# Technical Analysis of BF16 vs FP8 Performance on DeepSeek-V2 Models
## Chart 1: BF16 vs FP8 on 16B DeepSeek-V2
- **Title**: "BF16 v.s. FP8 on 16B DeepSeek-V2"
- **X-axis**: "Tokens/B" (range: 0–1200)
- **Y-axis**: "Loss" (range: 1.8–2.5)
- **Legend**:
- Blue line: BF16
- Orange line: FP8
- **Key Observations**:
- Both BF16 and FP8 show a sharp initial decline in loss, followed by a gradual plateau.
- BF16 consistently outperforms FP8, maintaining lower loss values across all token ranges.
- **Inset Analysis** (zoomed region: 850–950 tokens/B):
- High-frequency oscillations in loss values (range: -0.001 to +0.001).
- Suggests numerical instability or quantization noise in this token range.
## Chart 2: BF16 vs FP8 on 230B DeepSeek-V2
- **Title**: "BF16 v.s. FP8 on 230B DeepSeek-V2"
- **X-axis**: "Tokens/B" (range: 0–800)
- **Y-axis**: "Loss" (range: 1.7–2.5)
- **Legend**:
- Blue line: BF16
- Orange line: FP8
- **Key Observations**:
- BF16 demonstrates significantly steeper loss reduction compared to FP8.

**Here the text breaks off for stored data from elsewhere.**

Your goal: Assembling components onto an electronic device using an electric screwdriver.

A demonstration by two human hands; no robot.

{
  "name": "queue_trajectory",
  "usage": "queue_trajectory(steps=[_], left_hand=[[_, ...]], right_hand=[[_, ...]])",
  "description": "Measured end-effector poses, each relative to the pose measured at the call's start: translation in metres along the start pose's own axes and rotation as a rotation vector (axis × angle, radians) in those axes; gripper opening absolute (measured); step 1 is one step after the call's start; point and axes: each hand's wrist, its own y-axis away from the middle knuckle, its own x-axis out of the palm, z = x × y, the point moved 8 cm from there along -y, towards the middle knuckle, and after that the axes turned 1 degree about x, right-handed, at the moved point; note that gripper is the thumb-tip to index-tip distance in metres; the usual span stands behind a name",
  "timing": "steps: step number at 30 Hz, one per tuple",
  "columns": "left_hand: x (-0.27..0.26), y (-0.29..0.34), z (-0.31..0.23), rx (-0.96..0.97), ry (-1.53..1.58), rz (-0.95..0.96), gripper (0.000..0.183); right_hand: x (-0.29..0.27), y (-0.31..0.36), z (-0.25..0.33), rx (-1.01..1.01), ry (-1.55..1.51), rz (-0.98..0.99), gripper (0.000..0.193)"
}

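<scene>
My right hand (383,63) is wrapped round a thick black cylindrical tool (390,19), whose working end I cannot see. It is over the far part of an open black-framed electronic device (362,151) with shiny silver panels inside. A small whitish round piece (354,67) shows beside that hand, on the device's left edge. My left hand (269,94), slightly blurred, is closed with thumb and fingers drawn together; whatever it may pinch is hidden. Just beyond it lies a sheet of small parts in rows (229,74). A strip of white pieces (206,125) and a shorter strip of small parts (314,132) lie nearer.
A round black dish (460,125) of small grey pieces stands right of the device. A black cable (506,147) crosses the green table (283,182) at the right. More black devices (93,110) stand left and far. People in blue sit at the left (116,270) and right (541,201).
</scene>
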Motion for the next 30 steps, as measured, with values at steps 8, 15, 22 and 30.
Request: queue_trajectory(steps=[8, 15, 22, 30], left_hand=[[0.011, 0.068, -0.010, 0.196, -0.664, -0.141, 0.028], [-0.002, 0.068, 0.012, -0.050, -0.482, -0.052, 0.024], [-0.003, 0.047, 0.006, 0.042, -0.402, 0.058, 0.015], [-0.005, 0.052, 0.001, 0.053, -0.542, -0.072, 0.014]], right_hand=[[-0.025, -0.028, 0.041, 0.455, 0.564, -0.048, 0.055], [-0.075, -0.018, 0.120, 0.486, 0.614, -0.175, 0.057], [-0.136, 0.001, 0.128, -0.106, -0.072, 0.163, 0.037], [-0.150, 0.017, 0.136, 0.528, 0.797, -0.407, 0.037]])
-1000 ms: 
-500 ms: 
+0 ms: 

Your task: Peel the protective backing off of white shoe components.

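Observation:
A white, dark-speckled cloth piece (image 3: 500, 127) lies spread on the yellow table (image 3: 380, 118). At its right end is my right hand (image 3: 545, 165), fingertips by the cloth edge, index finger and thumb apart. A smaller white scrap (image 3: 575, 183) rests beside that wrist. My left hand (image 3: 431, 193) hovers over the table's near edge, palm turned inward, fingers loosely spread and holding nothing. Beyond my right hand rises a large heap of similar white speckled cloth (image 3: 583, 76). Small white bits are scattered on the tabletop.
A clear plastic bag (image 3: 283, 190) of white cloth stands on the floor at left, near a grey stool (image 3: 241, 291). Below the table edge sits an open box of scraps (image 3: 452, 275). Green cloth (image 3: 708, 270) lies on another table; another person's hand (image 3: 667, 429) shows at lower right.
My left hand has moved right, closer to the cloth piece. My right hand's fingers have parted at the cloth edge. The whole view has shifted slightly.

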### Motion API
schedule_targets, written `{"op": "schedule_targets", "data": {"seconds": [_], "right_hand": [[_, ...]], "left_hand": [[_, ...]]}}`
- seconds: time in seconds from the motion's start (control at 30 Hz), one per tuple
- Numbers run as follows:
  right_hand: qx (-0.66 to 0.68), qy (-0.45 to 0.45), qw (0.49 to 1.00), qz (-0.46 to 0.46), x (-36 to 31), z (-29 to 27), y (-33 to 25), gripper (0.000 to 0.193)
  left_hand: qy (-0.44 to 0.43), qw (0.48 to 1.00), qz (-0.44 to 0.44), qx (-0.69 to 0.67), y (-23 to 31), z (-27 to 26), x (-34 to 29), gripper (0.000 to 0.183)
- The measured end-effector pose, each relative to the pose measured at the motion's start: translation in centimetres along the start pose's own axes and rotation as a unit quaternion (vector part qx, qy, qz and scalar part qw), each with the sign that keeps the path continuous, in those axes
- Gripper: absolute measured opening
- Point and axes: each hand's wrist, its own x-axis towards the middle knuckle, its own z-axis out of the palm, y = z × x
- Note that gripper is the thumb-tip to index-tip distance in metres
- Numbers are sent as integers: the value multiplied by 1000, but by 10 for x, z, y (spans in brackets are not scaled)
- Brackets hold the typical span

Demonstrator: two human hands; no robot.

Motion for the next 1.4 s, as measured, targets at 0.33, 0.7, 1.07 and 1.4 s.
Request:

- FP8 exhibits a slower convergence rate, with loss values remaining higher throughout.
- **Inset Analysis** (zoomed region: 500–750 tokens/B):
- Similar oscillatory behavior observed in the 16B model, with loss fluctuations between -0.001 and +0.001.
- Indicates potential quantization artifacts in larger model configurations.
## Cross-Model Comparison
| Metric | 16B Model (Tokens/B) | 230B Model (Tokens/B) |
|-----------------------|----------------------|-----------------------|
| **BF16 Final Loss** | ~1.85 | ~1.75 |
| **FP8 Final Loss** | ~1.95 | ~1.85 |
| **Convergence Speed** | Moderate | Rapid |
## Technical Notes
1. **Loss Measurement**: Loss values represent validation loss during training, with lower values indicating better model performance.
2. **Quantization Impact**: BF16 (16-bit floating point) consistently outperforms FP8 (8-bit floating point) across both model sizes.
3. **Numerical Stability**: Oscillations in the 850–950 token range (16B) and 500–750 token range (230B) suggest potential precision limitations in FP8 quantization at higher token densities.
4. **Model Size Sensitivity**: The 230B model shows more pronounced performance differences between BF16 and FP8, indicating quantization effects scale with model complexity.